DOI: https://doi.org/10.3389/fpls.2022.978761

Interpretive Summary: Plant disease evaluation is key for crop management and plant breeding. Field scouting by experts is commonly used to monitor diseases but is costly, laborious, subjective, and often imprecise. To improve disease evaluation, we used artificial intelligence (deep learning) analysis of images to calculate infection severity of grape foliar diseases. Five images per second were captured while driving a camera through the vineyard on an ATV. A custom stereo camera with strobe lighting was used along with real time kinematic (RTK) GPS for accurate location. The deep learning analysis identified healthy and infected grapevine to calculate disease severity. Fungicide trials for grape downy mildew and powdery mildew were used to evaluate these methods. The models were accurate for both downy mildew and powdery mildew. Because consecutive images had some overlap (redundancy), an analysis was developed to remove these redundant regions, to avoid double counting. Image-derived disease severity was highly correlated with expert ratings for both downy mildew and powdery mildew symptoms in the fungicide trial. Therefore, the developed approach can be used as an effective and efficient tool to quantify disease severity.

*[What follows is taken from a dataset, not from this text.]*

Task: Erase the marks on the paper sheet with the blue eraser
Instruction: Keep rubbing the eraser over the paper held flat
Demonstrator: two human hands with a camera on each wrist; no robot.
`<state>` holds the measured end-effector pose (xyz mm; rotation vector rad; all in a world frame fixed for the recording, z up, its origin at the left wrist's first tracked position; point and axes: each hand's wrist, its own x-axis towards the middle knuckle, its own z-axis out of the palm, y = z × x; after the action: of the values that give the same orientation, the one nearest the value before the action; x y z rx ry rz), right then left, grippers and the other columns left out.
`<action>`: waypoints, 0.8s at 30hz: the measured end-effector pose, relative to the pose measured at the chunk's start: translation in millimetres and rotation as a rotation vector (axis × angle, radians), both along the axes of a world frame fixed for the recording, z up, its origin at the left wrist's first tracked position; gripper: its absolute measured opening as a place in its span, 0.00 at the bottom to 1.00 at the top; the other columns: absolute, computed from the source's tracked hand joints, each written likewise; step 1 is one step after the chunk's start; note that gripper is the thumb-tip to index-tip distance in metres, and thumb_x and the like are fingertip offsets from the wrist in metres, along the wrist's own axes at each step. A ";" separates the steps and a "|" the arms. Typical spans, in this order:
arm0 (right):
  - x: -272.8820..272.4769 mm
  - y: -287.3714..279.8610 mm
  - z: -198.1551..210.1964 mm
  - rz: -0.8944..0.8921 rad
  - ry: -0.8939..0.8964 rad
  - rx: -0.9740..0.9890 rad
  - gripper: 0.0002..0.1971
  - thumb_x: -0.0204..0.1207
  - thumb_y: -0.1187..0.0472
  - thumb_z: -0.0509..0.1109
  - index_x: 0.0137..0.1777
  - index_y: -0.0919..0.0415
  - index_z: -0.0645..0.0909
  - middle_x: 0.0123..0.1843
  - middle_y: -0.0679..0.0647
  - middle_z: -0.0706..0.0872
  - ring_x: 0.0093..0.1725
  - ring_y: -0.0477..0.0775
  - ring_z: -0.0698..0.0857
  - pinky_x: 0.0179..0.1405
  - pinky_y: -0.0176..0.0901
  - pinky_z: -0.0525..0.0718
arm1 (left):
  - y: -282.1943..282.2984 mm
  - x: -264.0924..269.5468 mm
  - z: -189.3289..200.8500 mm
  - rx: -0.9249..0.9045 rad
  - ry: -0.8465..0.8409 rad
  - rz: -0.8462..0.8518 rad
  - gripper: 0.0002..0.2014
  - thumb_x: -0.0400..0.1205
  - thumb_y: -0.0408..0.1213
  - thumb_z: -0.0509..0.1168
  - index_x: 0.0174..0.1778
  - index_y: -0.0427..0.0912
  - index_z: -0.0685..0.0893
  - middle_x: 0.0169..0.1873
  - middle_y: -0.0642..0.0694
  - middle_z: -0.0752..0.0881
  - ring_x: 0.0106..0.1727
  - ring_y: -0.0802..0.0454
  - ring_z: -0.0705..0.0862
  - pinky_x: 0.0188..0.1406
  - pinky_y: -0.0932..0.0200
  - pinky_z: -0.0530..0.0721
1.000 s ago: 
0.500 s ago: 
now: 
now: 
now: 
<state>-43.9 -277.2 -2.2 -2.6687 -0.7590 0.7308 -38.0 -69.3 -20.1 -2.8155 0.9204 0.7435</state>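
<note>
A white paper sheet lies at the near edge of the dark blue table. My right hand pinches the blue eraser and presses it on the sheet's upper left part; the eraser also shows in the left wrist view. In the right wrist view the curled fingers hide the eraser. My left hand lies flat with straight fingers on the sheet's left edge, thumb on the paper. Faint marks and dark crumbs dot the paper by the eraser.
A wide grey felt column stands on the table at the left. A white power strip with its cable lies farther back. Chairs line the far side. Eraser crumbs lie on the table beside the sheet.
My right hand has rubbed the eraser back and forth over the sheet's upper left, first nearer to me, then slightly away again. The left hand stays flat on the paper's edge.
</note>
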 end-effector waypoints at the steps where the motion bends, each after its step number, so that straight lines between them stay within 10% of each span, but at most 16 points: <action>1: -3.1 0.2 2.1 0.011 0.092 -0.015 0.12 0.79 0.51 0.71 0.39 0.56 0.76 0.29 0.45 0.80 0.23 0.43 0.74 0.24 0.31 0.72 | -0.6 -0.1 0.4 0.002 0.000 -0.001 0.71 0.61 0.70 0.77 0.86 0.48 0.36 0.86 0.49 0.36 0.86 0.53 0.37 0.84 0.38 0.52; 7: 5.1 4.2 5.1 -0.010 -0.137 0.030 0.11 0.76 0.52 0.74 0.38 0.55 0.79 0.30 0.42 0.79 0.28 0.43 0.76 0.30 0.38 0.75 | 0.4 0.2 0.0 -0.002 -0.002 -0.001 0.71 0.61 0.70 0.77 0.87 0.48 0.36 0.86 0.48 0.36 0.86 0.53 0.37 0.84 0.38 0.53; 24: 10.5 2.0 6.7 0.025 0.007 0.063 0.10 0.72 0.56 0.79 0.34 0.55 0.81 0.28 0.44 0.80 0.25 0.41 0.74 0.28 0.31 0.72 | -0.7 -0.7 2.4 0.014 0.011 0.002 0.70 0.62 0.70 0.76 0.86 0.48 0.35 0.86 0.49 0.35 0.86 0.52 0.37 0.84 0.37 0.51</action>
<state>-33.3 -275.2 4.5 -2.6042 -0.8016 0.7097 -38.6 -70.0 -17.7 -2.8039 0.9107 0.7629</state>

Technical Abstract: Grape foliar disease evaluation is crucial to vineyard management and grape breeding. Human field scouting has been widely used to monitor disease progress and provide qualitative and quantitative evaluation, which is costly, laborious, subjective, and often imprecise. To improve disease evaluation accuracy, throughput, and objectiveness, an image-based approach with a deep learning-based analysis pipeline was developed to calculate infection severity of grape foliar diseases. The image-based approach used a ground imaging system for field data acquisition, consisting of a custom stereo camera with strobe light for consistent illumination and real time kinematic (RTK) GPS for accurate localization. The deep learning-based pipeline used the hierarchical multiscale attention semantic segmentation (HMASS) model for disease infection segmentation, color filtering for grapevine canopy segmentation, and depth and location information for effective region masking. The resultant infection, canopy, and effective region masks were used to calculate the severity rate of disease infections in an image sequence collected in a given unit (e.g., grapevine panel). Fungicide trials for grape downy mildew (DM) and powdery mildew (PM) were used as case studies to evaluate the developed approach and pipeline. Experimental results showed that the HMASS model achieved acceptable to good segmentation accuracy of DM (mIoU > 0.84) and PM (mIoU > 0.74) infections in testing images, demonstrating the model capability for symptomatic disease segmentation. With the consistent image quality and multimodal metadata provided by the imaging system, the color filter and overlapping region removal could accurately and reliably segment grapevine canopies and identify repeatedly imaged regions between consecutive image frames, leading to critical information for infection severity calculation. Image-derived severity rates were highly correlated (r > 0.95) with human-assessed values, and had comparable statistical power in differentiating fungicide treatment efficacy in both case studies. Therefore, the developed approach and pipeline can be used as an effective and efficient tool to quantify the severity of foliar disease infections, enabling objective, high-throughput disease evaluation for research projects, breeding programs, and precision disease management.